Task to complete:
Your output should repeat each record below with no differences.

Stored items from a collection
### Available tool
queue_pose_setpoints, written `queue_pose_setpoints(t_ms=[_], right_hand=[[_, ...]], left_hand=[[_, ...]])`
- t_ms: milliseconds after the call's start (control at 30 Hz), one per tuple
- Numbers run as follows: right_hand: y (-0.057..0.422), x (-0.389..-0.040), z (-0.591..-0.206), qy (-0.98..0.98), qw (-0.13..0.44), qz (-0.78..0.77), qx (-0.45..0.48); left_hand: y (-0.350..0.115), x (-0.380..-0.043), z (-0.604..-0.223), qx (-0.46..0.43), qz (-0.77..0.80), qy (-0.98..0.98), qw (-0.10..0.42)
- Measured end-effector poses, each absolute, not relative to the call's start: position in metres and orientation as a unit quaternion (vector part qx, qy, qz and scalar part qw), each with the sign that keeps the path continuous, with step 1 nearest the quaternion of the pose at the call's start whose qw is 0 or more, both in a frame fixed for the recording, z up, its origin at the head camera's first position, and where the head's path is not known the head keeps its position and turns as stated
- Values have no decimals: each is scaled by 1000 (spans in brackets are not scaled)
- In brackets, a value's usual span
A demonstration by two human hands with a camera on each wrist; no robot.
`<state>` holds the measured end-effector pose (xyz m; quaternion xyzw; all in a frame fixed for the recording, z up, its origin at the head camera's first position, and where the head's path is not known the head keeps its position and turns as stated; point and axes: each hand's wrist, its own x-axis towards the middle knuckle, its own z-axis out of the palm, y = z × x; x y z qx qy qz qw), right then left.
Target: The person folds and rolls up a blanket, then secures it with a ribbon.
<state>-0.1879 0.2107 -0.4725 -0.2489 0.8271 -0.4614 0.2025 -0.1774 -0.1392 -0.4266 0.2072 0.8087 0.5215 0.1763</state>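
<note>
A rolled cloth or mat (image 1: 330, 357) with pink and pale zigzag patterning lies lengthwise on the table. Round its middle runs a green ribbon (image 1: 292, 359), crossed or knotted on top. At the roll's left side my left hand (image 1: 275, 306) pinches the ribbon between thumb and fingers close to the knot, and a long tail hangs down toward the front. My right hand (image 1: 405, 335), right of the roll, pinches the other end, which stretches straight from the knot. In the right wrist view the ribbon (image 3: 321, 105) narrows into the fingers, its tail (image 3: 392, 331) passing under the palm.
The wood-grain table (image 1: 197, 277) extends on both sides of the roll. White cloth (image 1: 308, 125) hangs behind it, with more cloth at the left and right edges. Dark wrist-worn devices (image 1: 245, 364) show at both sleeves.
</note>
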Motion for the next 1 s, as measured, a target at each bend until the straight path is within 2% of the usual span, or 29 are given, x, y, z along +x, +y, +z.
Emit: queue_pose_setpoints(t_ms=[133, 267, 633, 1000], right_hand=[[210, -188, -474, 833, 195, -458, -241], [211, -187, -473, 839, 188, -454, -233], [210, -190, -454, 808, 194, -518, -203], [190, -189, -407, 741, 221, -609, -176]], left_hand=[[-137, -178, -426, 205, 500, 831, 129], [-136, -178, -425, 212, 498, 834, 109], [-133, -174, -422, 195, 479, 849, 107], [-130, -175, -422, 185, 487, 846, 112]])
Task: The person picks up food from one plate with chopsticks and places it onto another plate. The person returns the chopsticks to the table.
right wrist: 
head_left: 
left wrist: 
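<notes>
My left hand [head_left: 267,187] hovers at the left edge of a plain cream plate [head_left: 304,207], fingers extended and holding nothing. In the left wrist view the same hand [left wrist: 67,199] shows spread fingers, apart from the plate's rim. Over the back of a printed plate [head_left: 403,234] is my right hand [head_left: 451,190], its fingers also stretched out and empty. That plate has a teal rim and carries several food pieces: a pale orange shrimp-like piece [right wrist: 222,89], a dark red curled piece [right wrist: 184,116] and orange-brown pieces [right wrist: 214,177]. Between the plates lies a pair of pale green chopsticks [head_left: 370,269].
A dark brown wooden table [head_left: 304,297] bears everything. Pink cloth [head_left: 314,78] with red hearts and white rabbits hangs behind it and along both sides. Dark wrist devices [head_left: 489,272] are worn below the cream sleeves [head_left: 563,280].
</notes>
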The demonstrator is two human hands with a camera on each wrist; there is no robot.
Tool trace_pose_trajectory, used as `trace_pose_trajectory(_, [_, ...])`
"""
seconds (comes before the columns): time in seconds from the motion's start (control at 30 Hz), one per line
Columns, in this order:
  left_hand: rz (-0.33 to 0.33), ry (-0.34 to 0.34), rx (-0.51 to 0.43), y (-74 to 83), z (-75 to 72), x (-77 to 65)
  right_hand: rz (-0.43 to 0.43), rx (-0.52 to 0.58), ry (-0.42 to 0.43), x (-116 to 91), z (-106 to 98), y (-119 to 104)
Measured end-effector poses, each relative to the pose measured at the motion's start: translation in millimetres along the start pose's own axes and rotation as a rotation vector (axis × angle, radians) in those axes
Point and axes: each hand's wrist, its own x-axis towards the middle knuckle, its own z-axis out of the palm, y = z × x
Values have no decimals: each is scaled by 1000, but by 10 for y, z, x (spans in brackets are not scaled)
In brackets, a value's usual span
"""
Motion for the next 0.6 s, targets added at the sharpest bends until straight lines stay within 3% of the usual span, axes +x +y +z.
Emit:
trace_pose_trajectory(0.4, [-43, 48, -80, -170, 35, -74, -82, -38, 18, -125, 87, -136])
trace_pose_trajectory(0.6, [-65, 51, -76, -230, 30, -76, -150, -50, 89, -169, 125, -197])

Task result:
### Available tool
queue_pose_setpoints, written `queue_pose_setpoints(t_ms=[_], right_hand=[[_, ...]], left_hand=[[_, ...]])`
- t_ms: milliseconds after the call's start (control at 30 Hz), one per tuple
- Numbers run as follows: right_hand: y (-0.057..0.422), x (-0.389..-0.040), z (-0.591..-0.206), qy (-0.98..0.98), qw (-0.13..0.44), qz (-0.78..0.77), qx (-0.45..0.48); left_hand: y (-0.350..0.115), x (-0.380..-0.043), z (-0.604..-0.223), qx (-0.46..0.43), qz (-0.77..0.80), qy (-0.98..0.98), qw (-0.10..0.42)
- Measured end-effector poses, each absolute, not relative to the call's start: position in metres and orientation as a unit quaternion (vector part qx, qy, qz and scalar part qw), each with the sign that keeps the path continuous, with step 1 nearest the quaternion of the pose at the call's start whose qw is 0 or more, both in a frame fixed for the recording, z up, its origin at the head camera's first position, and where the head's path is not known the head keeps its position and turns as stated
- Values have no decimals: each is scaled by 1000 (spans in brackets are not scaled)
- In brackets, a value's usual span
A demonstration by two human hands with a camera on each wrist; no robot.
`<state>` holds the measured end-effector pose (xyz m; quaternion xyzw; all in a frame fixed for the recording, z up, its origin at the head camera's first position, and where the head's path is not known the head keeps its position and turns as stated; point and axes: each hand's wrist, its own x-axis towards the middle knuckle, its own z-axis out of the palm, y = z × x; x y z qx qy qz qw), right then left.
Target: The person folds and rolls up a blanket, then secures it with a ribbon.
<state>-0.1879 0.2107 -0.4725 -0.2489 0.8271 -0.4614 0.2025 -0.1774 -0.1392 -0.4266 0.2072 0.8087 0.5215 0.1763</state>
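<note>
A rolled cloth or mat (image 1: 330, 357) with pink and pale zigzag patterning lies lengthwise on the table. Round its middle runs a green ribbon (image 1: 292, 359), crossed or knotted on top. At the roll's left side my left hand (image 1: 275, 306) pinches the ribbon between thumb and fingers close to the knot, and a long tail hangs down toward the front. My right hand (image 1: 405, 335), right of the roll, pinches the other end, which stretches straight from the knot. In the right wrist view the ribbon (image 3: 321, 105) narrows into the fingers, its tail (image 3: 392, 331) passing under the palm.
The wood-grain table (image 1: 197, 277) extends on both sides of the roll. White cloth (image 1: 308, 125) hangs behind it, with more cloth at the left and right edges. Dark wrist-worn devices (image 1: 245, 364) show at both sleeves.
</note>
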Motion for the next 1 s, as measured, a target at each bend until the straight path is within 2% of the usual span, or 29 are given, x, y, z along +x, +y, +z.
Emit: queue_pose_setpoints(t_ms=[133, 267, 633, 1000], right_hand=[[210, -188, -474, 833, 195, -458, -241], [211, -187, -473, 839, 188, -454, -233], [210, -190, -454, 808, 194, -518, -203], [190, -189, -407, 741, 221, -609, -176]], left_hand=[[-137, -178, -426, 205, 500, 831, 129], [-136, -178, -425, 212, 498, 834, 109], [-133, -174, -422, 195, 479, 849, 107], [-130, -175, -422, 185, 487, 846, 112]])
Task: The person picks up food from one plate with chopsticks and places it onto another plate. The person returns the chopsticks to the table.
right wrist: 
head_left: 
left wrist: 
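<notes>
My left hand [head_left: 267,187] hovers at the left edge of a plain cream plate [head_left: 304,207], fingers extended and holding nothing. In the left wrist view the same hand [left wrist: 67,199] shows spread fingers, apart from the plate's rim. Over the back of a printed plate [head_left: 403,234] is my right hand [head_left: 451,190], its fingers also stretched out and empty. That plate has a teal rim and carries several food pieces: a pale orange shrimp-like piece [right wrist: 222,89], a dark red curled piece [right wrist: 184,116] and orange-brown pieces [right wrist: 214,177]. Between the plates lies a pair of pale green chopsticks [head_left: 370,269].
A dark brown wooden table [head_left: 304,297] bears everything. Pink cloth [head_left: 314,78] with red hearts and white rabbits hangs behind it and along both sides. Dark wrist devices [head_left: 489,272] are worn below the cream sleeves [head_left: 563,280].
</notes>
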The demonstrator is two human hands with a camera on each wrist; there is no robot.
Tool trace_pose_trajectory, used as `trace_pose_trajectory(_, [_, ...])`
"""
seconds (comes before the columns): time in seconds from the motion's start (control at 30 Hz), one per line
Columns, in this order:
  left_hand: rz (-0.33 to 0.33), ry (-0.34 to 0.34), rx (-0.51 to 0.43), y (-74 to 83), z (-75 to 72), x (-77 to 65)
  right_hand: rz (-0.43 to 0.43), rx (-0.52 to 0.58), ry (-0.42 to 0.43), x (-116 to 91), z (-106 to 98), y (-119 to 104)
Measured end-effector poses, each relative to the pose measured at the motion's start: translation in millimetres along the start pose's own axes and rotation as a rotation vector (axis × angle, radians) in those axes
Point and axes: each hand's wrist, its own x-axis towards the middle knuckle, its own z-axis out of the palm, y = z × x
Values have no decimals: each is scaled by 1000, but by 10 for y, z, x (spans in brackets are not scaled)
In brackets, a value's usual span
"""
Motion for the next 0.6 s, targets added at the sharpest bends until straight lines stay within 3% of the usual span, axes +x +y +z.
Emit:
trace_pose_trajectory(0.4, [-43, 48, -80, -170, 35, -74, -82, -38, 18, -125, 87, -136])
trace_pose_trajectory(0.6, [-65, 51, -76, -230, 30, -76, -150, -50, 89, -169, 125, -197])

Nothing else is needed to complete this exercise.